• _Problem to work on_: Look over the entries and say how many lines include the word "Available". Only the number, please.

- - -

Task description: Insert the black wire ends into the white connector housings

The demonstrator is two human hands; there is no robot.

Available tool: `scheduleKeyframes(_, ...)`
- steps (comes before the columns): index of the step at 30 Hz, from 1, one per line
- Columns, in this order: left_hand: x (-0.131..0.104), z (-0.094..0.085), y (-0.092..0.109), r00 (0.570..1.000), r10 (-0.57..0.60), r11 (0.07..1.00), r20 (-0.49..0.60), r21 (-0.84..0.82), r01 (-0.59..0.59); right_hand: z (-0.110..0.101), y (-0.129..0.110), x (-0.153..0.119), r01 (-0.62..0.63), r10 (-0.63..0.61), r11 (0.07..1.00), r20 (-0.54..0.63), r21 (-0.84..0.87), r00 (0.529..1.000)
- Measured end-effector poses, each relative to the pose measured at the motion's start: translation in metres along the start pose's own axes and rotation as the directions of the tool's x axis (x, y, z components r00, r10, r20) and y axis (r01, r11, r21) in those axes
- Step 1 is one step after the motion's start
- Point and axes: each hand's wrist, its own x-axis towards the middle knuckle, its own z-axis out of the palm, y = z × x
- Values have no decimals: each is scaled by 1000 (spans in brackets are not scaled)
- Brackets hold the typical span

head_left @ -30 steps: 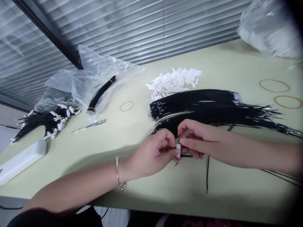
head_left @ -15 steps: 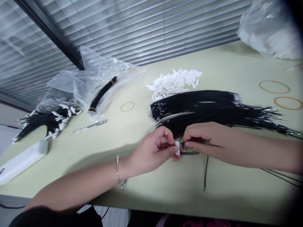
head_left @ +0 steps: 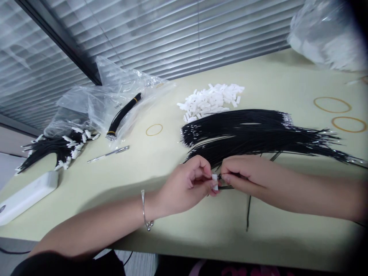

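My left hand (head_left: 191, 182) pinches a small white connector housing (head_left: 215, 182) between thumb and fingers. At the housing's right side, my right hand (head_left: 244, 174) is closed on thin black wires (head_left: 220, 176), their ends up against the housing. Black wires also run from lower on the housing under my right hand, and one loose end (head_left: 248, 214) hangs below it. Whether the held wire ends sit inside the housing is hidden by my fingertips. Just beyond my hands lie bundles of black wires (head_left: 235, 128) with shiny metal tips, and behind them a pile of white housings (head_left: 211, 100).
Wires with white housings (head_left: 66, 147) lie at the left near a white plastic case (head_left: 31, 195). A metal pen-like tool (head_left: 108, 154), a banded wire bundle (head_left: 122, 117) on clear plastic bags (head_left: 86, 101) and rubber bands (head_left: 332, 104) are spread about. A filled bag (head_left: 324, 42) stands back right.
My right hand has moved slightly down and closer to the white housing, so less wire shows between them. My left hand keeps its pinch in nearly the same place.
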Motion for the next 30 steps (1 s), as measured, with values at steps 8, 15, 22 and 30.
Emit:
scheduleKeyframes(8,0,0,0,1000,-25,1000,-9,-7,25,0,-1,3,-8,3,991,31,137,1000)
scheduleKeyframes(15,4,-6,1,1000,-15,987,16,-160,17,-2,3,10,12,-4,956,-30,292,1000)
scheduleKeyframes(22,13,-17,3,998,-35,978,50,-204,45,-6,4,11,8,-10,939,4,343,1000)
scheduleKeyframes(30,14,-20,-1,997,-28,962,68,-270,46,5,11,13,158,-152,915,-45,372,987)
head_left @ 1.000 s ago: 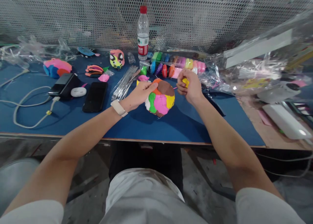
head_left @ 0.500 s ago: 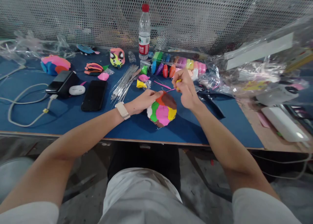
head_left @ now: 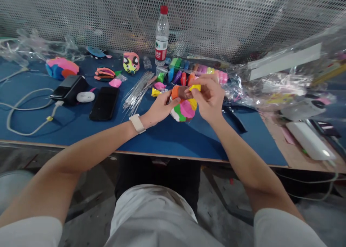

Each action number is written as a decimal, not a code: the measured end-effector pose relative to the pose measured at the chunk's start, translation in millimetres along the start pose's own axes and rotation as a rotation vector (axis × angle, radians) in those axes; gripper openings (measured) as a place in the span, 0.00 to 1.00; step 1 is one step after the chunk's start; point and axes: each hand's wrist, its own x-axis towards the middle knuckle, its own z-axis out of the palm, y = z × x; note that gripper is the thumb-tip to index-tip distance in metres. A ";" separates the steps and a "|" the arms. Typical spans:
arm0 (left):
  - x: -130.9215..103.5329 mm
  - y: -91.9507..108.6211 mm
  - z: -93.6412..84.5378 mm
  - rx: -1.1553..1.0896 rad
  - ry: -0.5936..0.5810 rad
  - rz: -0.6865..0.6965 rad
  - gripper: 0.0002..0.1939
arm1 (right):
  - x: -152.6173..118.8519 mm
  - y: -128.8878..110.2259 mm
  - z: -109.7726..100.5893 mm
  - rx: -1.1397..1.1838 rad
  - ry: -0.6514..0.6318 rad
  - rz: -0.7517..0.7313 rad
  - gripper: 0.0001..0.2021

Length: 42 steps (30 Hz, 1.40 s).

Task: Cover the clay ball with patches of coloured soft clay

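Observation:
My left hand grips the left side of a round piece covered in patches of coloured clay: pink, green, white, yellow, orange and brown. Its thumb lies across the near face. My right hand pinches a bit of yellow clay between thumb and fingers, close above the brown and yellow upper right part of the piece. Whether the yellow clay touches the piece I cannot tell. Just behind lie a pink clay lump and a yellow clay lump.
A water bottle stands at the back beside packs of coloured clay. Thin wires, a phone and a black device with a cable lie left. Plastic bags and a white power bank are right.
The clay-covered piece has been raised and turned in my left hand. My right hand has brought the yellow clay over to it. The pink stick seen between the hands before is no longer visible.

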 end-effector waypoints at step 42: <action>-10.4 16.0 2.2 0.253 -0.046 0.237 0.29 | -1.9 -0.4 7.5 -0.336 0.071 -0.325 0.21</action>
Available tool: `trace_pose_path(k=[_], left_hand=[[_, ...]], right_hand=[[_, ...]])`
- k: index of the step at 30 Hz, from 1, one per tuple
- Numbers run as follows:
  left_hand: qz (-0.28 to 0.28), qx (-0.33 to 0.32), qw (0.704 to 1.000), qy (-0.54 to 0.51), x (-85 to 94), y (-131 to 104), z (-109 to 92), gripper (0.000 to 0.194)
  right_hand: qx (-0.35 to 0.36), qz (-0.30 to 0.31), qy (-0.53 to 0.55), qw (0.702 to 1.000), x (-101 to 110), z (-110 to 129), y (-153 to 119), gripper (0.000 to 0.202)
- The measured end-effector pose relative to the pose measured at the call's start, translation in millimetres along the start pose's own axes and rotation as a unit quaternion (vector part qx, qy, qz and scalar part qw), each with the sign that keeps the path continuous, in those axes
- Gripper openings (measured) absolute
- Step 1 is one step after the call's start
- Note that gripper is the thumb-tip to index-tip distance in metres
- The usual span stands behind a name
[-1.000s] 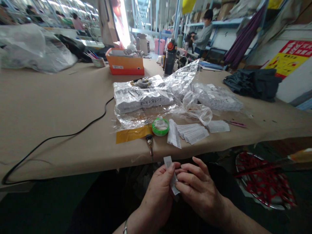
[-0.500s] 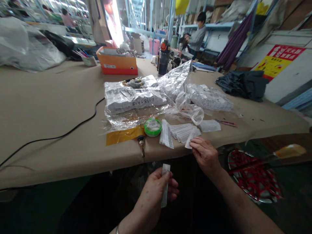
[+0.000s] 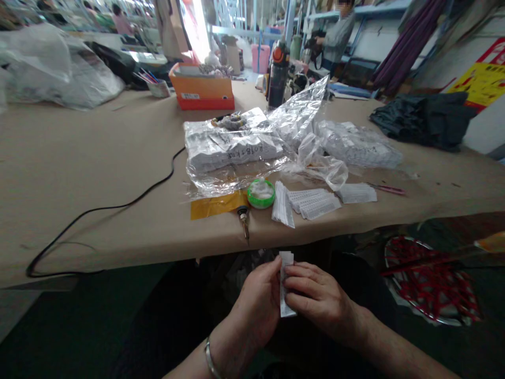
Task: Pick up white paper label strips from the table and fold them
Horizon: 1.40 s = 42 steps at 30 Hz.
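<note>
The left hand (image 3: 258, 297) grasps a folded white strip (image 3: 287, 302), with the thumb along its left edge; the right hand (image 3: 321, 295) grasps the same strip from the right, fingertips laid over its face. The strip is roughly upright in view, between the two hands, above the lap and just in front of the table (image 3: 130, 242) edge. Two offset ends show at its top; whether these belong to one piece or two cannot be told. On the table near the edge, a metal-tipped tool (image 3: 243, 221) points toward the hands. Just beyond it lie a band of amber tape (image 3: 215, 205) and a green-rimmed container (image 3: 261, 201) holding white fluff. To the right of the container are a narrow strip stack (image 3: 282, 208), a fanned strip stack (image 3: 315, 204) and a third strip stack (image 3: 358, 193). Behind these rests a clear plastic package (image 3: 240, 152) with handwriting. Farther back stand an orange box (image 3: 205, 95) and a dark bottle (image 3: 277, 79).
</note>
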<state>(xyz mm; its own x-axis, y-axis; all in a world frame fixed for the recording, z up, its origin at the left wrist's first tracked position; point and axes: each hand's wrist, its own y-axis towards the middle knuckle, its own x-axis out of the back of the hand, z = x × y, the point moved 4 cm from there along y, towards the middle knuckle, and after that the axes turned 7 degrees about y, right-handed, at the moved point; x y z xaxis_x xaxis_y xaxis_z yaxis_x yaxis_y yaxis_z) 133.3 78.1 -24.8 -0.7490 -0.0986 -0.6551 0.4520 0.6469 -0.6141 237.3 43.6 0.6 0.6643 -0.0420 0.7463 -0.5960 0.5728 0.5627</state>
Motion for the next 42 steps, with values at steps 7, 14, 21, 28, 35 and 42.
trace_pose_path(k=[7, 14, 21, 28, 35, 42], left_hand=[[-0.022, 0.013, 0.997, 0.076, 2.4, -0.1, 3.5, 0.011], [-0.083, 0.031, 0.985, 0.151, 8.5, 3.8, 6.0, 0.020], [-0.089, 0.029, 0.983, 0.155, 12.5, 3.4, 9.4, 0.024], [-0.095, 0.031, 0.983, 0.153, 10.9, -0.2, 7.9, 0.017], [-0.050, -0.022, 0.995, 0.079, 6.0, -3.3, 7.0, 0.007], [-0.082, -0.061, 0.995, 0.009, 17.3, -4.7, 8.1, 0.008]], right_hand=[[-0.028, -0.023, 0.001, 0.999, 26.6, -14.9, -4.5, 0.029], [-0.300, -0.074, -0.316, 0.897, 97.6, -128.4, -46.2, 0.064], [-0.254, -0.138, -0.228, 0.930, 107.9, -134.4, -65.2, 0.024], [-0.244, -0.266, -0.163, 0.918, 114.9, -100.1, -52.8, 0.008], [-0.029, -0.058, 0.004, 0.998, 27.6, -1.1, -4.2, 0.013], [-0.010, -0.020, -0.008, 1.000, -14.2, 10.3, -5.8, 0.020]])
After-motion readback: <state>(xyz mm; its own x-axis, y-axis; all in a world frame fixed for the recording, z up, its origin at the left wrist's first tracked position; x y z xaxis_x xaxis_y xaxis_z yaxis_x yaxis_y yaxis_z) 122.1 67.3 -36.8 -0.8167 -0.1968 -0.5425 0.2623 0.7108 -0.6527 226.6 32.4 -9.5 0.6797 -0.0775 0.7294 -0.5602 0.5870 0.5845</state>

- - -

• _Final answer_: 2